Demam berdarah dengue merebak lagi. Pengendalian penting mengingat koinfeksi demam berdarah dan Covid-19 tidak mudah ditangani. Disiplin menerapkan 3M plus untuk mencegah perkembangbiakan nyamuk menjadi kunci.
Oleh
Redaksi
·3 menit baca
Hujan berkepanjangan di tengah musim kemarau membuat demam berdarah dengue merebak lagi.
Di masa pandemi, penyakit yang ditularkan lewat nyamuk Aedes aegypti itu menurun pamornya. Namun, penyakit yang bertahun-tahun menghantui daerah tropis tersebut masih ada dan mengancam jiwa.
Data Kementerian Kesehatan hingga minggu ke-27 tahun 2021 menunjukkan, jumlah kasus demam berdarah dengue (DBD) 20.290 kasus dengan 171 kematian. Tahun lalu, sekitar kurun waktu sama, ada 71.633 kasus dengan 459 kematian. Jumlah kasus dan kematian akibat DBD menurun. Meski demikian, seharusnya kasus dan kematian bisa dicegah.
Peningkatan kasus Covid-19 membuat upaya pengendalian DBD terkendala. Nyaris semua daya, tenaga, dan dana terfokus pada penanganan Covid-19. Ruang gerak juru pemantau jentik (jumantik) yang bertugas memeriksa setiap rumah di wilayahnya juga terhambat karena harus menjaga jarak dan mengurangi mobilitas.

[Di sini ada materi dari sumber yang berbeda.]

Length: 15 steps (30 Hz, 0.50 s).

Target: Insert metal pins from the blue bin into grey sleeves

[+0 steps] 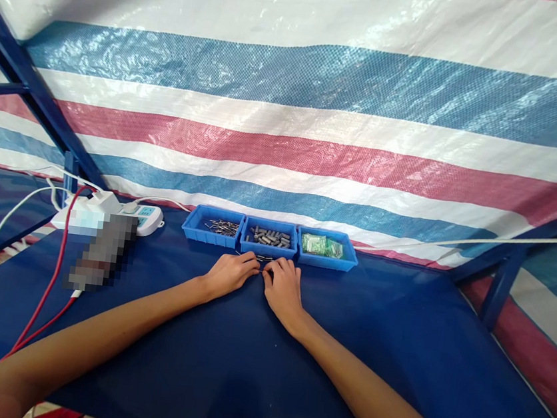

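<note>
My left hand (231,272) and my right hand (282,286) rest close together on the dark blue table cover (394,343), just in front of three small blue trays. Both hands have their fingers curled in a pinch around tiny parts too small to name, and the fingertips nearly meet. The left tray (196,224) holds thin metal pins, the middle tray (268,247) holds short grey cylinders, and the right tray (325,260) holds small green packets.
A white power strip (149,219) with white and red cables lies at the left, beside a blurred-out object (103,249). A striped tarp (320,106) hangs behind the table. Blue metal frame bars stand at both sides.
</note>
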Each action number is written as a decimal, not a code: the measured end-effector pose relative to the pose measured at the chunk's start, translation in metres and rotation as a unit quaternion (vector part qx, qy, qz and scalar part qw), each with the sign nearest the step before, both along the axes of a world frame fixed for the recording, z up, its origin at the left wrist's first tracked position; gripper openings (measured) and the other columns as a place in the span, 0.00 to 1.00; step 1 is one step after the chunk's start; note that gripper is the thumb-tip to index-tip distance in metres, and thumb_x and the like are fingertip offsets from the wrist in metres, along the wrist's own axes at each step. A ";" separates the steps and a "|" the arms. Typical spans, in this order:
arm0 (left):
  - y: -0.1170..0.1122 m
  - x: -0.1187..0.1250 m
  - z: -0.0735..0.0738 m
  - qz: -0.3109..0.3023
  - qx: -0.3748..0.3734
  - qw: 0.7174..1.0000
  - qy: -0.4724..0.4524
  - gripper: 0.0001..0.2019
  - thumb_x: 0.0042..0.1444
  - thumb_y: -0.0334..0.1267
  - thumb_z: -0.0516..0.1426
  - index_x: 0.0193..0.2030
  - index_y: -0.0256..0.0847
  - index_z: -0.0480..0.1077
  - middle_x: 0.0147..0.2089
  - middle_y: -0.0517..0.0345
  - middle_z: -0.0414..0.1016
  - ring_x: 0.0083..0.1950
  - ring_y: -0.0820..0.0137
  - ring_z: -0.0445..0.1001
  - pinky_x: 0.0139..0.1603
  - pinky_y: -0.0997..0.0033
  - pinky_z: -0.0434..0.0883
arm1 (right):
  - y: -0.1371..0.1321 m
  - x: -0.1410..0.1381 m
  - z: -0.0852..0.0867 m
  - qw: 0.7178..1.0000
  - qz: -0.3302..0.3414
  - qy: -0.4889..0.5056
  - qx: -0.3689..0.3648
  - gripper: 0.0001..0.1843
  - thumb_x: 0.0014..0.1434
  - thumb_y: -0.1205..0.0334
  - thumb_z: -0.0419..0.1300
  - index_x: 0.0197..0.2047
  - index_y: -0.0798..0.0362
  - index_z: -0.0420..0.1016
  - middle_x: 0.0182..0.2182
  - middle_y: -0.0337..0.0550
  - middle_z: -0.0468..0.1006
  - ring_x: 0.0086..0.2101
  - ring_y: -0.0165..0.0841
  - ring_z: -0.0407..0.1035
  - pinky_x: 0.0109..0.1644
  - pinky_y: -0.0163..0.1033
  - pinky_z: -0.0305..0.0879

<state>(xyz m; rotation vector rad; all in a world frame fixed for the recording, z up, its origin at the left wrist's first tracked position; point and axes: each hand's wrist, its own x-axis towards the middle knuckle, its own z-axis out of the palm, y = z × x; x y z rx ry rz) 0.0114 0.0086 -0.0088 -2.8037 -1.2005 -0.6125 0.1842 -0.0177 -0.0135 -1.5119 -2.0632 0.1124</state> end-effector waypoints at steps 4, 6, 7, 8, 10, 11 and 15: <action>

Semua adalah tentang kesadaran bersama. Ada cara untuk menjaga kesehatan kita dan lingkungan. Untuk mengatasi DBD, setiap rumah tangga perlu disiplin menerapkan 3M plus yang telah diperkenalkan sejak lama untuk mencegah perkembangbiakan nyamuk. Langkah itu meliputi rajin membersihkan dan menutup tempat penampung air, mengubur atau mendaur ulang barang bekas yang bisa menampung air, menggunakan larvasida, memelihara ikan pemakan jentik nyamuk, atau menanam tanaman pengusir nyamuk. Cara ini juga efektif mencegah penyakit chikungunya yang ditularkan Aedes aegypti dan Aedes albopictus.
Pada fasilitas umum, pemerintah bisa melaksanakan 3M plus bekerjasama dengan masyarakat lewat karang taruna, PKK, posyandu, atau dilakukan dinas kebersihan setempat. Pengasapan tidak bisa diandalkan, karena hanya efektif beberapa menit. Setelah residu pestisida hilang, nyamuk yang datang kemudian tetap menularkan virus dengue.

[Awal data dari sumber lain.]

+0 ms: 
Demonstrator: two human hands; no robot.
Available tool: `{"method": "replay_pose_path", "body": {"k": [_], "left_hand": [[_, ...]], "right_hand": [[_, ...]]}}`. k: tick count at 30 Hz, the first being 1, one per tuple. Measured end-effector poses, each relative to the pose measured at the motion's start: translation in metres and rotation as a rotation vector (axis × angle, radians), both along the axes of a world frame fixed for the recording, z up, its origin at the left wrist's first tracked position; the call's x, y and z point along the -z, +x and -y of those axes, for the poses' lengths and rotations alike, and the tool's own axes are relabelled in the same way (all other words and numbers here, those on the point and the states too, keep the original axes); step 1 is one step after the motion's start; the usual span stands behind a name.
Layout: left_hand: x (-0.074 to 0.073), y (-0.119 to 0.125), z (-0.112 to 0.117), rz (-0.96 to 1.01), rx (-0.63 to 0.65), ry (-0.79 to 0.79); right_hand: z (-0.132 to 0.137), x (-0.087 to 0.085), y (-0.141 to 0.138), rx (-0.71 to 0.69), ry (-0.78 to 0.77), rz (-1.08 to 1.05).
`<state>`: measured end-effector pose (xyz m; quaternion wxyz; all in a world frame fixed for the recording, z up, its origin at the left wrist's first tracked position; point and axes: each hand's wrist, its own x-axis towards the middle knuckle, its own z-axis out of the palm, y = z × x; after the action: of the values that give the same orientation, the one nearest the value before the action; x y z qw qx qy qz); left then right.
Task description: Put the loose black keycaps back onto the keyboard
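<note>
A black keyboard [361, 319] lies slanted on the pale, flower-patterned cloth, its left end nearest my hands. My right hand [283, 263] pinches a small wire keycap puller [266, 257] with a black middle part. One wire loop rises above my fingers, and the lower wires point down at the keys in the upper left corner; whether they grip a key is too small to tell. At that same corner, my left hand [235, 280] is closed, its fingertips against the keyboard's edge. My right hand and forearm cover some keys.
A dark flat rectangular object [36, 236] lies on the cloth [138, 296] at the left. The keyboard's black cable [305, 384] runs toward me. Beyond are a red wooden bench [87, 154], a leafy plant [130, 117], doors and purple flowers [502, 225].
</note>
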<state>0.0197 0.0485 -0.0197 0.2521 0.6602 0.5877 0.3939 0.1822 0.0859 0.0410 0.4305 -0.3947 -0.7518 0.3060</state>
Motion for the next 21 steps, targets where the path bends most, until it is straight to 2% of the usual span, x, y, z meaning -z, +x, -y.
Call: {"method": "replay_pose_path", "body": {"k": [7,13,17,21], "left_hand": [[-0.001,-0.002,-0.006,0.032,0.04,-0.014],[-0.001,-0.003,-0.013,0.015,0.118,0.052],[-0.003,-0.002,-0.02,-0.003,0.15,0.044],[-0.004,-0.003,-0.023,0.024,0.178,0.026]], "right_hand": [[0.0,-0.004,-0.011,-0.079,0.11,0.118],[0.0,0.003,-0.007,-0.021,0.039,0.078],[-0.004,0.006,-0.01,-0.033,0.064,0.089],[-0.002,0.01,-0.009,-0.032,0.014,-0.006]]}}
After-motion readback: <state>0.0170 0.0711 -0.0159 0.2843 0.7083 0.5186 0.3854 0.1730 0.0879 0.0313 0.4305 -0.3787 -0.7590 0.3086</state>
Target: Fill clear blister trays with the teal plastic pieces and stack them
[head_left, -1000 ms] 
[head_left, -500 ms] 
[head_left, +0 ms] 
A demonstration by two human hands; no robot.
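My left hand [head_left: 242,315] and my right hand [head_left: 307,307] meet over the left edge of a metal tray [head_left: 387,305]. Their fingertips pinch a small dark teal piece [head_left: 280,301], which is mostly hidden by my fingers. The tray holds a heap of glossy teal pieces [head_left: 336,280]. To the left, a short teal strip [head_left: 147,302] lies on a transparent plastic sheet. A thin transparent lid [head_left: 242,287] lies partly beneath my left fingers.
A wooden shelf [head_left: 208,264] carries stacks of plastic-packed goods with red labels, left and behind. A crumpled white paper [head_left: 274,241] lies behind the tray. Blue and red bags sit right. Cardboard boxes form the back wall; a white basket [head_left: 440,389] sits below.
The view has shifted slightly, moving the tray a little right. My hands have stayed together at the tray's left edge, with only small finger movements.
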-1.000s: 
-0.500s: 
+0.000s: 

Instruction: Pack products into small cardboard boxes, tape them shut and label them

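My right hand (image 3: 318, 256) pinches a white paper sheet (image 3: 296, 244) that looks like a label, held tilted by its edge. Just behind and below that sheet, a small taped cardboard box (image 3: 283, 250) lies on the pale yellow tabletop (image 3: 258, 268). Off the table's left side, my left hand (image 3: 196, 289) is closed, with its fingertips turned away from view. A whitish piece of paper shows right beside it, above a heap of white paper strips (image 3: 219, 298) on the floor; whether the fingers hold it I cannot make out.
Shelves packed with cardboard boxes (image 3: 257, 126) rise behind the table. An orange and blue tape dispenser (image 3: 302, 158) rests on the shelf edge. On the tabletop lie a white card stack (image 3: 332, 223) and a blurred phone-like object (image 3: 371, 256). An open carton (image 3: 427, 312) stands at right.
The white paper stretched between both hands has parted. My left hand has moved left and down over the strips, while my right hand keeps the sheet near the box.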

Pengendalian DBD menjadi penting, mengingat gejala awal DBD dan Covid-19 mirip, yakni demam. Namun, perjalanan penyakit dan penanganannya berbeda. Jika terlambat terdeteksi atau DBD dan Covid-19 terjadi bersamaan, akan sulit diatasi.
Umumnya penderita DBD mengalami demam tinggi disertai sakit kepala. Penderita Covid-19 kebanyakan juga mengalami demam, sakit kepala, disertai batuk dan gangguan pernapasan. Di awal penyakit, gejala tidak mudah dibedakan. Padahal, penanganan yang tepat menentukan perjalanan penyakit.
Hal itu pernah dilaporkan tim peneliti Singapura, Gabriel Yan dan kolega, di jurnal Lancet, 4 Maret 2020. Mereka memaparkan dua kasus pasien yang hasil tes serologi cepatnya menunjukkan positif demam berdarah. Pasien tidak memiliki riwayat perjalanan ke luar negeri. Beberapa hari kemudian gejala makin parah dan mengarah ke Covid-19, sehingga pasien dites dan terkonfirmasi positif Covid-19. Sampel awal kedua pasien dites kembali, ternyata hasilnya negatif untuk demam berdarah.
Di Indonesia, koinfeksi DBD-Covid-19 tidak jarang terjadi pada pasien DBD. Karena itu, mari kita terapkan protokol kesehatan 6M bersama upaya pencegahan demam berdarah dengue 3M plus agar berhasil melalui badai pandemi.